As a full-time college professor at Harper, I have a choice, though. I can work remotely, teaching online. I have been teaching college classes online since the early 2000s. I have been training and using course management systems for nearly 20 years at several different universities and colleges. My son will go to college where I teach, and he has until age 26 (if necessary) to take those classes and earn his degree (dependents and spouses of faculty qualify). The result is he can wait, too, and try only to expose himself while working at his grocery store job.

My husband is also about to begin his latest six-monthslong period of chemotherapy and stem cell injections for cancer treatment at the University of Chicago (we are going into year three of all this cancer business). He and I have both been vaccinated and we still wear masks everywhere we go, because he is part of a very vulnerable population.

I cannot even explain how many awful looks we get from some people anytime we go anywhere while we are wearing masks, as if we are dirty and terrible people. We can feel the judgment seething from them whenever they look at us.

I cannot imagine trying to explain all of this to school-aged children and their parents, the weirdness and judgments and fear people have if masks are on or off, no matter what. I can say that this last year or so is literally the first time since I can remember that I have not had a cold or been sick, because I have been home and away from students. Right before COVID-19 shut the world down, I had sinus surgery and had to recover from that only a few days before the world closed. I have not been ill since. Not once. Normally I get at least 2-3 colds per semester (6-10 per year on average).

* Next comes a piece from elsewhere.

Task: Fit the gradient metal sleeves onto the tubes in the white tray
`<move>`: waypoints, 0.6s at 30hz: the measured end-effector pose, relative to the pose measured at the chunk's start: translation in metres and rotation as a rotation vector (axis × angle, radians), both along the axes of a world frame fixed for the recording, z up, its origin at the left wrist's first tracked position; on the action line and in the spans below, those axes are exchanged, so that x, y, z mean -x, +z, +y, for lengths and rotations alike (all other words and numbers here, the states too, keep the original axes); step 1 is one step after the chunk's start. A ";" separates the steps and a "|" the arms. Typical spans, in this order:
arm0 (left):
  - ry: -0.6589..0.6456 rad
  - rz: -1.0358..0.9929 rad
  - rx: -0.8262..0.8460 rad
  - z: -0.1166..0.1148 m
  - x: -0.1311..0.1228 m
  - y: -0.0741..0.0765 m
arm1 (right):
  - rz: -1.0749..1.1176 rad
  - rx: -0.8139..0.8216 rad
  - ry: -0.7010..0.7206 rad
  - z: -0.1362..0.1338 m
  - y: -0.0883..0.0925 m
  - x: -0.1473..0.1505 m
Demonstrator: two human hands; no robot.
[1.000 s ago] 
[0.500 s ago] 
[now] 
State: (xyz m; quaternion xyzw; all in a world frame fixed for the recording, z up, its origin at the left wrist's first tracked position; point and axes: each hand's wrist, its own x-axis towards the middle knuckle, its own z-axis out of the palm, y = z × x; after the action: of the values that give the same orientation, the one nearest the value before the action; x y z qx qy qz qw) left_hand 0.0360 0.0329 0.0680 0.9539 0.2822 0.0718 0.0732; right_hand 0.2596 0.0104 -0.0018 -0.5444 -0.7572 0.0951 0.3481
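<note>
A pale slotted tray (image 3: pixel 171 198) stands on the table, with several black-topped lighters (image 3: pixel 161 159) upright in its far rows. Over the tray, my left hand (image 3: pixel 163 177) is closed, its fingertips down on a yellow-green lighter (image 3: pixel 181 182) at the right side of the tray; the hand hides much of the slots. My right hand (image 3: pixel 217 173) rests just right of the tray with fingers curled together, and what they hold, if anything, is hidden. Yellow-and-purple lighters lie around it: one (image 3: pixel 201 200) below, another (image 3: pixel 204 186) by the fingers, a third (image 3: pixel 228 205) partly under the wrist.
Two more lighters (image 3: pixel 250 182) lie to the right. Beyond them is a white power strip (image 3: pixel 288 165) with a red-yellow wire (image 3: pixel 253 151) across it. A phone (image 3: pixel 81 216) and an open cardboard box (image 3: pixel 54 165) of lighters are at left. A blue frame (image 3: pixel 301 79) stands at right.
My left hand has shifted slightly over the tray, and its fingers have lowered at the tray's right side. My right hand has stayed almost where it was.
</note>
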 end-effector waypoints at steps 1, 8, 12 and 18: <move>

No matter what we choose to do for classes and learning, those schedules are going to change. We have learned that during the last year and a half. No matter what we do, this puppy is constantly changing, and we must constantly change too. We must master the pivot.

I am not going to judge the parents, the children, the teachers or the administrators of individual schools. All of them must guess at an uncertain future, try their best to keep everybody as safe as it is in their power to do so and ask some rather underpaid people to work even harder and to deal with all the anger and backlash involved. The teachers will likely be the most vulnerable and (unfairly) receive most of the anger, too. A mask is not a big ask compared to a human life, especially those who have dedicated themselves to tirelessly working for the future of all of us. To care for our children. To advance society. To create a better future.

• Therese Hart, of Crystal Lake, is humanities professor and department chair at Harper College in Palatine and a member of the Daily Herald's Editorial Board advisory Sounding Board.